Provided information START

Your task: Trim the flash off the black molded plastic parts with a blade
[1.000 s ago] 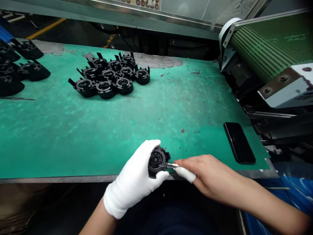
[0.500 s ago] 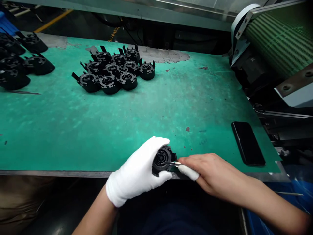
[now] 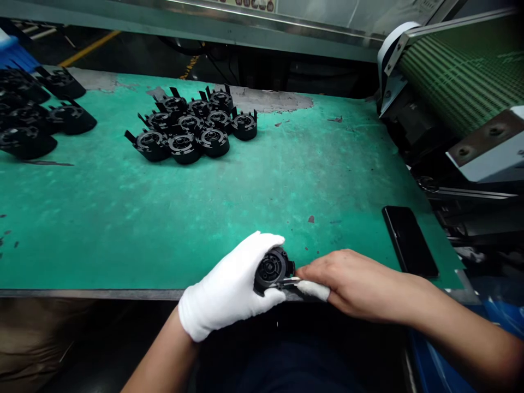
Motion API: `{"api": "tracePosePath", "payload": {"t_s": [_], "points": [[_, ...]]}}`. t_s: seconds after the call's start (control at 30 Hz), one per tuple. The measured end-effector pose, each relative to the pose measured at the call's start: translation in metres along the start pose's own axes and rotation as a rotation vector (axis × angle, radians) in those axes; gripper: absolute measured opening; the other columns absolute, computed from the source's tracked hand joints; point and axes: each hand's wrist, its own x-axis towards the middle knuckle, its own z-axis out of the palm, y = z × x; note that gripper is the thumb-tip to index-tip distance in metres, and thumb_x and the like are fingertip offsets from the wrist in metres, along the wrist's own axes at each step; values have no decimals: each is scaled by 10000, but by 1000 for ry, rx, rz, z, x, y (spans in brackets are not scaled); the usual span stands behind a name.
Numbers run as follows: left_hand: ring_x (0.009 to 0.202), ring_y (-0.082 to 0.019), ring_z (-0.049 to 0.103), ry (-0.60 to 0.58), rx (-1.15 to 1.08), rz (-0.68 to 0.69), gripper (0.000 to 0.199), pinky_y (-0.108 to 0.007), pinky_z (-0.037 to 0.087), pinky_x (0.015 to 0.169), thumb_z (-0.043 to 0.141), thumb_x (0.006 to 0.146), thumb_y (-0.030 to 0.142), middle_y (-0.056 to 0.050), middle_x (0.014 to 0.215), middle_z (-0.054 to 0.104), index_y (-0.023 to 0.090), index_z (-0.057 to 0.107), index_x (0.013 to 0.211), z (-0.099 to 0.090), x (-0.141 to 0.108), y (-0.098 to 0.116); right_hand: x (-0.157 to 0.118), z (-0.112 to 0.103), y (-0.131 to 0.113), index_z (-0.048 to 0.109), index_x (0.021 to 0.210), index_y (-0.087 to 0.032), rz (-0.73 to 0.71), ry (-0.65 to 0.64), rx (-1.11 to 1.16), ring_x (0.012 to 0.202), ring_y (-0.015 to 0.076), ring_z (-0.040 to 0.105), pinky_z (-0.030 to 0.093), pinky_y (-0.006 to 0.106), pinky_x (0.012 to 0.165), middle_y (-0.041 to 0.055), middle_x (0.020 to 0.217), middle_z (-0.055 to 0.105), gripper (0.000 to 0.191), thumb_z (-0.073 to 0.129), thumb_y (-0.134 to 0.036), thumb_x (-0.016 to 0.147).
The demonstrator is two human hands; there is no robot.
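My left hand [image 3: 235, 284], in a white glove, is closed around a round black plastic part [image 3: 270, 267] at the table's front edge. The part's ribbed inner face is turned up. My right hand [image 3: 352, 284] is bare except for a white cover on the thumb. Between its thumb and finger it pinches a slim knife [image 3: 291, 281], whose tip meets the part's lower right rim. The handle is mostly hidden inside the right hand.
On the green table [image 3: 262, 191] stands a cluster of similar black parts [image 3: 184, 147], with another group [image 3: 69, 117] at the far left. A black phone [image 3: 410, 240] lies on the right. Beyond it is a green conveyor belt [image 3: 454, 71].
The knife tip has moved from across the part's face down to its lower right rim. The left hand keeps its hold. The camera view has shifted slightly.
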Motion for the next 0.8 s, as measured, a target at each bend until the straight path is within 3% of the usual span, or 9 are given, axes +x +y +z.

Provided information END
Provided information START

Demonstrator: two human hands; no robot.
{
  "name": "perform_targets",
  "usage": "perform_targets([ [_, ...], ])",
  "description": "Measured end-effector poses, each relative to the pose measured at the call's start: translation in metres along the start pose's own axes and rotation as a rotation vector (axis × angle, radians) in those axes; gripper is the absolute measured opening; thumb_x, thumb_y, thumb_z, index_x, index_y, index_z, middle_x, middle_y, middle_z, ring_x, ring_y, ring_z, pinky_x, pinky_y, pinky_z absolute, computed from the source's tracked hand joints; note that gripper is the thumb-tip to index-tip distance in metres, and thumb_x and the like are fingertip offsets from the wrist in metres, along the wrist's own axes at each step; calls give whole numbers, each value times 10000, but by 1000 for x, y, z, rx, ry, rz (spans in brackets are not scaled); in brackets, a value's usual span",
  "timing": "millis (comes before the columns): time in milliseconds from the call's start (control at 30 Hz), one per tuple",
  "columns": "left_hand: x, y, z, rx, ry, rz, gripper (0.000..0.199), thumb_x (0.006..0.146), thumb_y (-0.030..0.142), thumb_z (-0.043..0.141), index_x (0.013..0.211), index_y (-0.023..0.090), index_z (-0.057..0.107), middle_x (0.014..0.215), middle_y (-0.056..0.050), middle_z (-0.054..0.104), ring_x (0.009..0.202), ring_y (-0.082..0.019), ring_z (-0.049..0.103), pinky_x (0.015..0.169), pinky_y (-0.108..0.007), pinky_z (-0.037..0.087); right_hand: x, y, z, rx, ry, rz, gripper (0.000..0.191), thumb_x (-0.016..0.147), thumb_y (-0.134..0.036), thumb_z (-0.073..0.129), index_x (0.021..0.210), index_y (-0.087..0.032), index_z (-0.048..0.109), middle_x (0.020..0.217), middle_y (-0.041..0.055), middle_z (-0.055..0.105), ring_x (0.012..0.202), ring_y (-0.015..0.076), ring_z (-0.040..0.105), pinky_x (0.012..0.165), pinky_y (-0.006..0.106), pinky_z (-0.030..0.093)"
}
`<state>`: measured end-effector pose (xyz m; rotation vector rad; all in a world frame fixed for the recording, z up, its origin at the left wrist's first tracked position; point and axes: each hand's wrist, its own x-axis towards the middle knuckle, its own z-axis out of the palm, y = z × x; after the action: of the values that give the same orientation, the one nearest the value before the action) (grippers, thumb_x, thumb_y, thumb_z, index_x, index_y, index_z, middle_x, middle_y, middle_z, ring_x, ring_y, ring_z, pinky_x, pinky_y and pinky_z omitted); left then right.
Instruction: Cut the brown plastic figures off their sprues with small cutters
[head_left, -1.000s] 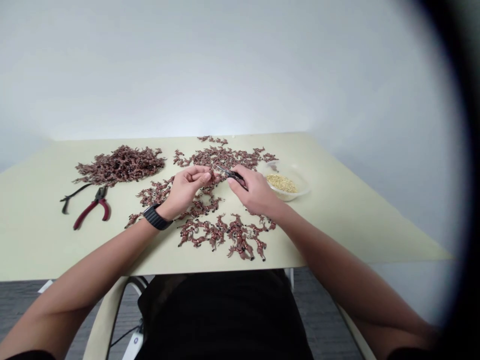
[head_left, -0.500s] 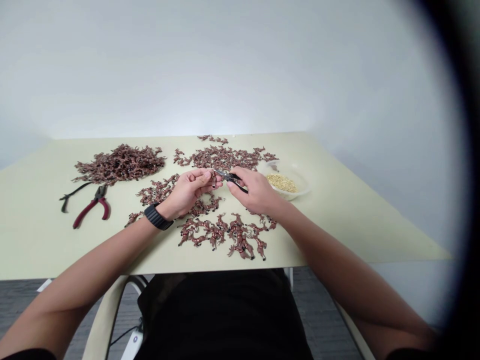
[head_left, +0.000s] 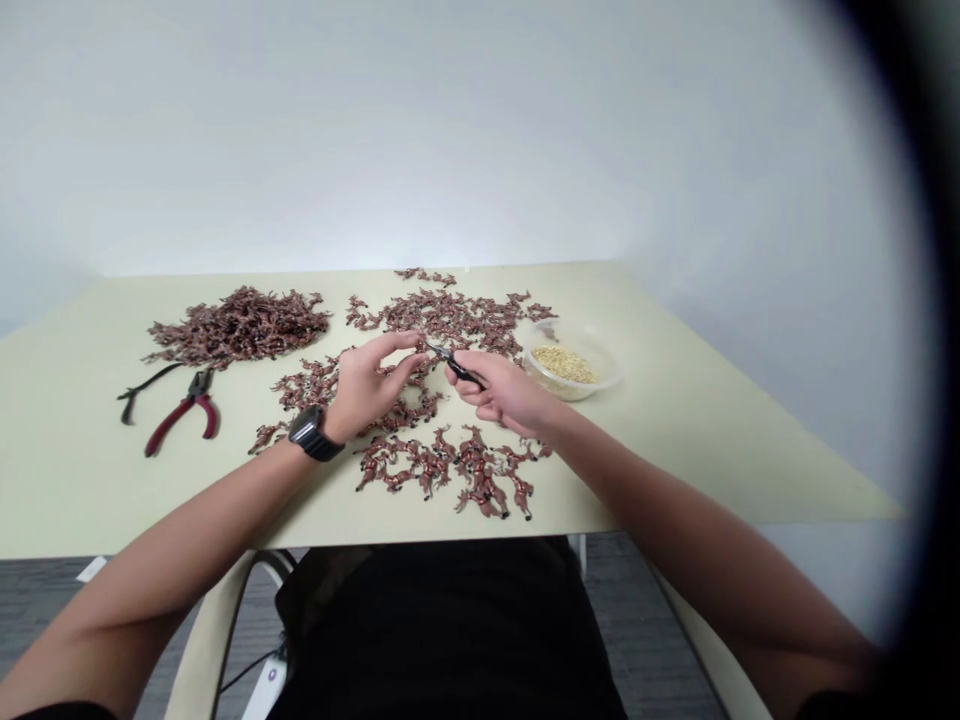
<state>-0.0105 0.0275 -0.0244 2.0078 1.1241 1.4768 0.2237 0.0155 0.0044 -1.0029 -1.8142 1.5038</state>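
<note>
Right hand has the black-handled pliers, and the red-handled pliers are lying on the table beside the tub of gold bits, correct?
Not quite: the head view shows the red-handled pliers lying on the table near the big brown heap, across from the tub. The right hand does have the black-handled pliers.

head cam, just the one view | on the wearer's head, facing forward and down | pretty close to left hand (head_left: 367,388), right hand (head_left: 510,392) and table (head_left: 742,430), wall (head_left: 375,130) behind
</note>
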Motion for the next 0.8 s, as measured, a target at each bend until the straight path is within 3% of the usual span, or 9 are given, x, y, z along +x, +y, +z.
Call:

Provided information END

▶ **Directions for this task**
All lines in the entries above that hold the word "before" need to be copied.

▶ **Result**
  "timing": "millis (comes before the columns): time in milliseconds from the call's start (control at 30 Hz), one per tuple",
`<state>`: measured end-effector pose (xyz m; rotation vector rad; all in a world frame fixed for the recording, z up, its origin at the left wrist's first tracked position; point and axes: each hand's wrist, its own x-axis towards the middle knuckle, its own z-axis out of the palm, y = z × x; after the action: of the values that give the same orientation, the one nearest the value before the action) (grippers, thumb_x, thumb_y, thumb_z, index_x, index_y, index_z, middle_x, middle_y, middle_z, ring_x, ring_y, ring_z, pinky_x, pinky_y and pinky_z omitted); left then right.

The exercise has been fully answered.